━━━ Available data ━━━

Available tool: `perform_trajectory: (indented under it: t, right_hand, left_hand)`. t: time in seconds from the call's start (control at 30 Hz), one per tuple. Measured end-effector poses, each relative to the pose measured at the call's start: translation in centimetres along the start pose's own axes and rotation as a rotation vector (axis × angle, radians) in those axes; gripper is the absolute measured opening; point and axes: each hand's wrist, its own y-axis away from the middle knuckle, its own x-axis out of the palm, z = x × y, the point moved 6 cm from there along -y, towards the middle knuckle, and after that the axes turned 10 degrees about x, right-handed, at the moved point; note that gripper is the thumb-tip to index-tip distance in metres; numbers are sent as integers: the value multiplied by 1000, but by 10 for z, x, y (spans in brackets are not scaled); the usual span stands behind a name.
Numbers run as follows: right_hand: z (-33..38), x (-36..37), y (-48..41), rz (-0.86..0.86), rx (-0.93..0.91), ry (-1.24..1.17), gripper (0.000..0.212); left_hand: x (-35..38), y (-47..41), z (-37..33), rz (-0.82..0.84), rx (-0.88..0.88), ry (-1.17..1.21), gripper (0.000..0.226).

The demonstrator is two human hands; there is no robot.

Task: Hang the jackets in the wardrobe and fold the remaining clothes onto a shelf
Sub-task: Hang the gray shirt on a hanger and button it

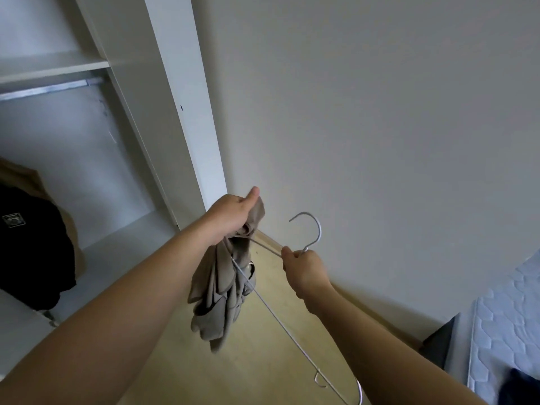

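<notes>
One black garment hangs at the far left inside the wardrobe, with a tan edge showing behind it. Above it I see the metal rail running under a white shelf.

Moving right, my left hand is raised in front of the wardrobe's side panel. Its fingers are curled tight round the bunched top of the beige jacket, thumb pointing up. The rest of the jacket hangs down in loose folds over the wooden floor. It is not on the rail.

One arm of the wire hanger reaches into the gathered cloth just under that fist, and its long bar slants down past the jacket toward the near right.

Further right, my right hand grips the hanger at its neck, fingers closed round the wire, the hook standing free above the knuckles against the plain wall.

At the far right lies a quilted white mattress.
</notes>
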Motion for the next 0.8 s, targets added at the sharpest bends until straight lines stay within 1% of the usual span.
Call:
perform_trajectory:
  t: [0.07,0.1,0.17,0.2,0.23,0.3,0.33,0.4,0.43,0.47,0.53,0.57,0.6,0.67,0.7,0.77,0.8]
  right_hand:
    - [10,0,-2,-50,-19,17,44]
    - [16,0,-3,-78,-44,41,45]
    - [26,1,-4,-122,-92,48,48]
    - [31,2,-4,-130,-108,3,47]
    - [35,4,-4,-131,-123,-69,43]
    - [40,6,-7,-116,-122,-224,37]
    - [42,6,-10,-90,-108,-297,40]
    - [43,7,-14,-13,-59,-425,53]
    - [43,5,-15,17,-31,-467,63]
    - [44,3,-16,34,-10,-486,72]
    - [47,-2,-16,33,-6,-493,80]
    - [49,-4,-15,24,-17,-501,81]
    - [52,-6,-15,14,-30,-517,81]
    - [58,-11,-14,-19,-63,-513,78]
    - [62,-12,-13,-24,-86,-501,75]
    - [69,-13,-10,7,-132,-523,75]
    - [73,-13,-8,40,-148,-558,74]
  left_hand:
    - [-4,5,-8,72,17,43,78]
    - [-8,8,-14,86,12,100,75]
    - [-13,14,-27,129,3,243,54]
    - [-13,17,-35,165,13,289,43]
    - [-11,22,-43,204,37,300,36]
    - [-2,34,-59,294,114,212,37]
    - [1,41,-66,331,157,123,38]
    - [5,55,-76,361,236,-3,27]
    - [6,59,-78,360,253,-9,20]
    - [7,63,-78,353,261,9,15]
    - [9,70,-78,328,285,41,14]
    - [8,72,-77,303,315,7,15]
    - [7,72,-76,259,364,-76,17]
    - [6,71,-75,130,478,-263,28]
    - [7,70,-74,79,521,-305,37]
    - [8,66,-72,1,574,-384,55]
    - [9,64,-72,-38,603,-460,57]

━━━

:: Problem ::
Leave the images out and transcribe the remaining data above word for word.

:: Exercise output ::
Available tool: `perform_trajectory: (indented under it: t, right_hand, left_hand)`. t: time in seconds from the call's start (control at 30 Hz), one per tuple. Measured end-effector poses, each relative to the pose measured at the call's start: translation in centimetres along the start pose's own axes and rotation as a rotation vector (axis × angle, radians) in those axes; gripper is the absolute measured opening; point and axes: each hand's wrist, its own y-axis away from the middle knuckle, its own x-axis out of the palm, z = x × y, the point moved 6 cm from there along -y, towards the middle knuckle, and after that the axes turned 10 degrees about x, right-handed, at the moved point; note that gripper is the thumb-tip to index-tip distance in metres; numbers are sent as integers: the value multiplied by 1000, but by 10 for z, x, y (spans in brackets are not scaled); the usual span stands behind a name.
Numbers run as follows: right_hand: z (-33..38), x (-36..37), y (-48..41), rz (-0.86..0.86), rx (-0.93..0.91), ry (-1.24..1.17), gripper (0.000..0.212); left_hand: x (-35..38), y (-47..41), z (-37..33), rz (-0.82..0.84), rx (-0.88..0.88), ry (-1.17..1.21), gripper (0.000..0.226).

The demonstrator is two human hands; there is no robot.

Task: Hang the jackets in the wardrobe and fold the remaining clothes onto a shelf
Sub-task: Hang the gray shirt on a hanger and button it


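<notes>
One black garment hangs at the far left inside the wardrobe, with a tan edge showing behind it. Above it I see the metal rail running under a white shelf.

Moving right, my left hand is raised in front of the wardrobe's side panel. Its fingers are curled tight round the bunched top of the beige jacket, thumb pointing up. The rest of the jacket hangs down in loose folds over the wooden floor. It is not on the rail.

One arm of the wire hanger reaches into the gathered cloth just under that fist, and its long bar slants down past the jacket toward the near right.

Further right, my right hand grips the hanger at its neck, fingers closed round the wire, the hook standing free above the knuckles against the plain wall.

At the far right lies a quilted white mattress.
</notes>
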Motion for the next 0.8 s, targets added at the sharpest bends until straight lines stay within 1% of the usual span.
Call:
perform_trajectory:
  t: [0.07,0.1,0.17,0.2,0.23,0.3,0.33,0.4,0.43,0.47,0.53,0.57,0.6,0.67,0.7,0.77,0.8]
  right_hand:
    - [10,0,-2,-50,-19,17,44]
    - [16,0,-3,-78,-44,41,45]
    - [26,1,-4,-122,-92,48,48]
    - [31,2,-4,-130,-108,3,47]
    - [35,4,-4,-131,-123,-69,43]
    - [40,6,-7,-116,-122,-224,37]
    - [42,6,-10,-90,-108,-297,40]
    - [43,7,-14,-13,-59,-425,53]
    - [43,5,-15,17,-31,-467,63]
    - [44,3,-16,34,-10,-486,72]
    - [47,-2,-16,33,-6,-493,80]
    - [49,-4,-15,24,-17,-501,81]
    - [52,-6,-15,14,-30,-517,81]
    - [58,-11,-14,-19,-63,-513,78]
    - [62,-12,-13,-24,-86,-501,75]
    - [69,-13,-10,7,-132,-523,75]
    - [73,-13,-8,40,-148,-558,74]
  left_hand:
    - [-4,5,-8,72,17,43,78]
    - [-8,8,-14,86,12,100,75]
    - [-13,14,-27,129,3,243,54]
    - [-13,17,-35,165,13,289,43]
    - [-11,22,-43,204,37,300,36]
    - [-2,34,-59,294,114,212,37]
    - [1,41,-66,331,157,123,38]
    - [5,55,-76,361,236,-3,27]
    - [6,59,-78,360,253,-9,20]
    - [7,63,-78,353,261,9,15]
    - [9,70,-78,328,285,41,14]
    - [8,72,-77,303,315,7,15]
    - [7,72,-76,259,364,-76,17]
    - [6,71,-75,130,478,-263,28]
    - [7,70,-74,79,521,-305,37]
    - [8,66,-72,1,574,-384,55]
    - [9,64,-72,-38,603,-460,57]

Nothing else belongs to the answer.